**To do**: Your reply should restate the lines from the top of the entries through the line containing "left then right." word for word, with no pictures.

───── Data supplied

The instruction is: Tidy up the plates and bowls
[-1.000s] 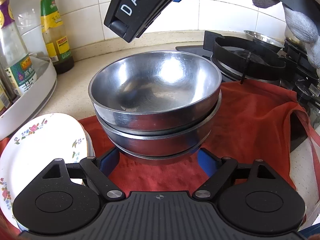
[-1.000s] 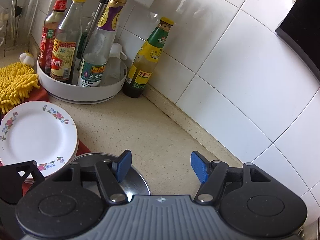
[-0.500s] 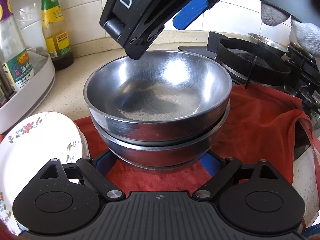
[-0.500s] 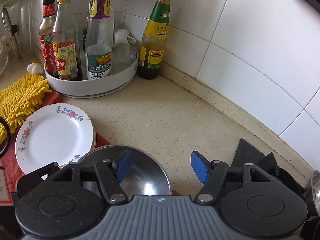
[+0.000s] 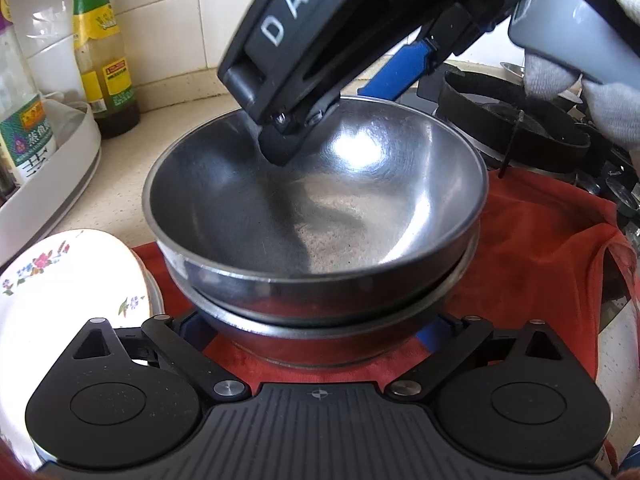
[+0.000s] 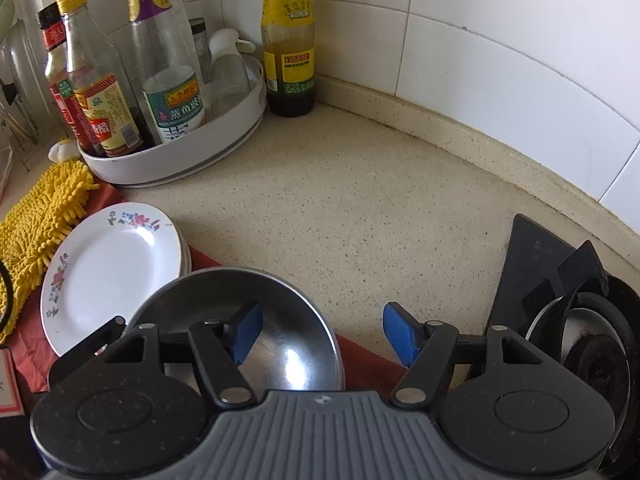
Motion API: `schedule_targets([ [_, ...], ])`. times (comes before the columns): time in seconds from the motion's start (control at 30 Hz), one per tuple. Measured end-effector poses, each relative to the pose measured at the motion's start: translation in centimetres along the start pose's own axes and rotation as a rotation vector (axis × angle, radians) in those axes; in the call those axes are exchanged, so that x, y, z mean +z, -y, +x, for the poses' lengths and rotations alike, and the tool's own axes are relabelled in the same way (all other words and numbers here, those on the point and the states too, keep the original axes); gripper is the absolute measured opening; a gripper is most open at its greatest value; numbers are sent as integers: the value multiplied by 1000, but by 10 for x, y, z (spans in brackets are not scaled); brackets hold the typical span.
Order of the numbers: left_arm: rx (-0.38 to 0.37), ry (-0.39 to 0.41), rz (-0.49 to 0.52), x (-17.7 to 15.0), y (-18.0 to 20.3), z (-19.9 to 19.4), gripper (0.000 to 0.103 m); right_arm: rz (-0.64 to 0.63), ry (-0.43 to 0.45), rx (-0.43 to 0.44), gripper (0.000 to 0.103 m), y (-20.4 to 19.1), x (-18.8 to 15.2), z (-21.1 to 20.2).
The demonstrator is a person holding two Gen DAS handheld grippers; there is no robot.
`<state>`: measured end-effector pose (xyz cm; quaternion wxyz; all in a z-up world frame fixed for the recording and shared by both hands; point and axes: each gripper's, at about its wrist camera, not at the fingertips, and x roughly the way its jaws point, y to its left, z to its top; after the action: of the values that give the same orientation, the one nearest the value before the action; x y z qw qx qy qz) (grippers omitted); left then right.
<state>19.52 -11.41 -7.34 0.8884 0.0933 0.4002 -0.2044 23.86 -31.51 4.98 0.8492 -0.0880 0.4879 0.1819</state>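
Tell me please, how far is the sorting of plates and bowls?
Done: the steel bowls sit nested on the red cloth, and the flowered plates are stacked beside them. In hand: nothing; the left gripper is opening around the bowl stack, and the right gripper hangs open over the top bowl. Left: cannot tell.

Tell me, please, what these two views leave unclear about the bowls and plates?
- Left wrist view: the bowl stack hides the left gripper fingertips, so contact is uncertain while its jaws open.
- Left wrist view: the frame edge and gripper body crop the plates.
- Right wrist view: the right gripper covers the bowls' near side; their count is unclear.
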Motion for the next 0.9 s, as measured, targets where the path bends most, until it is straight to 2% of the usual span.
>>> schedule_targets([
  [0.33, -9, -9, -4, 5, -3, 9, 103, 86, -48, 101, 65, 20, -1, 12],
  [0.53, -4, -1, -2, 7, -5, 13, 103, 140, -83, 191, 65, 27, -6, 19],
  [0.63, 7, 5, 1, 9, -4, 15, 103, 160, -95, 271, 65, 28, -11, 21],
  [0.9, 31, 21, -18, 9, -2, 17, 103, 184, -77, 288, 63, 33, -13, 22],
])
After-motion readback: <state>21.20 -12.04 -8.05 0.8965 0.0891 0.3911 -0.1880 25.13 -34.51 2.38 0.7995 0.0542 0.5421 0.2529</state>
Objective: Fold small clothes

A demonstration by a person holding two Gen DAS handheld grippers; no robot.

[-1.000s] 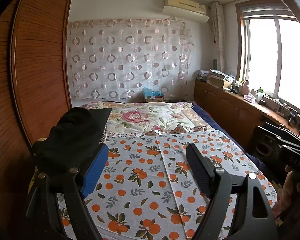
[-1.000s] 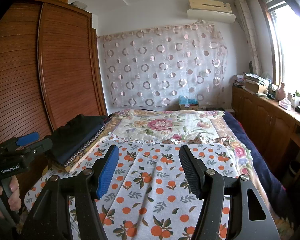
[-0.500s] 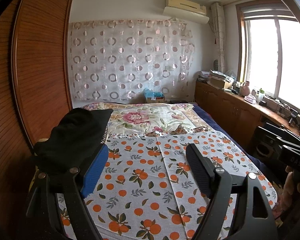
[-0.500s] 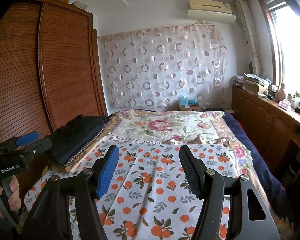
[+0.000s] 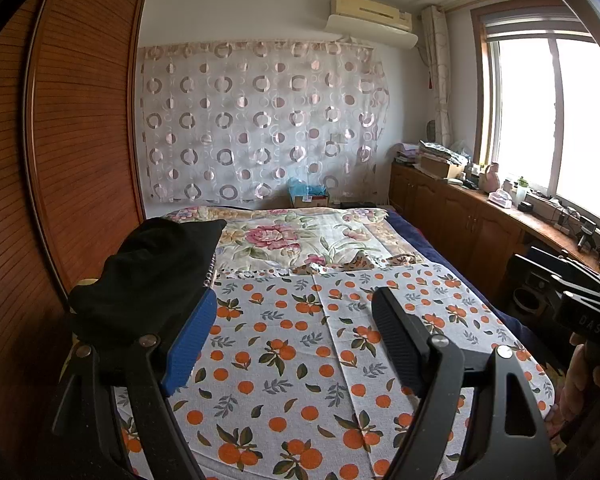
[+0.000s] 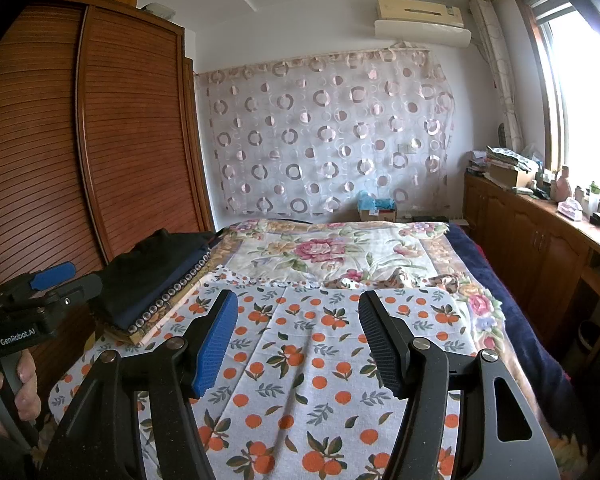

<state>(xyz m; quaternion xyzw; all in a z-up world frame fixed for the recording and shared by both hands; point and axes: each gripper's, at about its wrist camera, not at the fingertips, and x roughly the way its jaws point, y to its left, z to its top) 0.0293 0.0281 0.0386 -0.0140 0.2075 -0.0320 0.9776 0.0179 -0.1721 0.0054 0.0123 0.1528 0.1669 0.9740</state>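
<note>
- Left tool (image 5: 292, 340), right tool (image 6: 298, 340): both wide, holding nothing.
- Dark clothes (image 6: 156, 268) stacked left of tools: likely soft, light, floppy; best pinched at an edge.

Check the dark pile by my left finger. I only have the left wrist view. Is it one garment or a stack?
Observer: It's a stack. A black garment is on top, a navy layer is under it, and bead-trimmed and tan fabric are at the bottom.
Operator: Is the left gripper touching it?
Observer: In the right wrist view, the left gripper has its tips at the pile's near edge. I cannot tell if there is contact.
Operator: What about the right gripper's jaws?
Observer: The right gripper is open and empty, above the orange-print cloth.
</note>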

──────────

**Exercise response**:
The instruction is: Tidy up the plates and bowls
[-1.000s] 
[-1.000s] 
[-0.500s] 
[-0.500s] 
[+0.000s] 
[+0.000s] 
Motion API: `schedule_targets([ [_, ...], ])`. times (comes before the columns): time in seconds from the motion's start (control at 30 Hz), one per tuple. Measured end-effector poses, each relative to the pose measured at the motion's start: translation in centimetres along the start pose's own axes and rotation as a rotation vector (axis × angle, radians) in those axes; in the call those axes are exchanged, so that x, y, z mean +z, -y, +x, for the poses' lengths and rotations alike, and the tool's own axes are relabelled in the same way (all other words and numbers here, those on the point and the states too, keep the original axes); gripper is the absolute measured opening; a gripper is most open at its greatest value; numbers are sent as integers: the value multiplied by 1000, but by 10 for x, y, z (spans in brackets are not scaled); brackets hold the typical span.
Order of the numbers: left_arm: rx (-0.38 to 0.37), ry (-0.39 to 0.41), rz (-0.49 to 0.52), x (-17.7 to 15.0), y (-18.0 to 20.3), z (-19.9 to 19.4), gripper (0.000 to 0.103 m); right_arm: rz (-0.64 to 0.63), ry (-0.43 to 0.45), rx (-0.43 to 0.44), gripper (0.000 to 0.103 m), y (-20.4 to 19.1), x (-18.8 to 15.2), z (-21.1 to 20.2).
The demonstrator is a person holding two Gen DAS handheld grippers; there is no robot.
`<state>`: measured end-effector pose (xyz cm; quaternion wxyz; all in a z-up world frame fixed for the recording and shared by both hands; point and axes: each gripper's, at about its wrist camera, not at the fingertips, and x roughly the way its jaws point, y to its left, z to its top; after the action: of the values that give the same orientation, the one nearest the value before the action; x y z qw qx qy qz) (grippers omitted); left then right.

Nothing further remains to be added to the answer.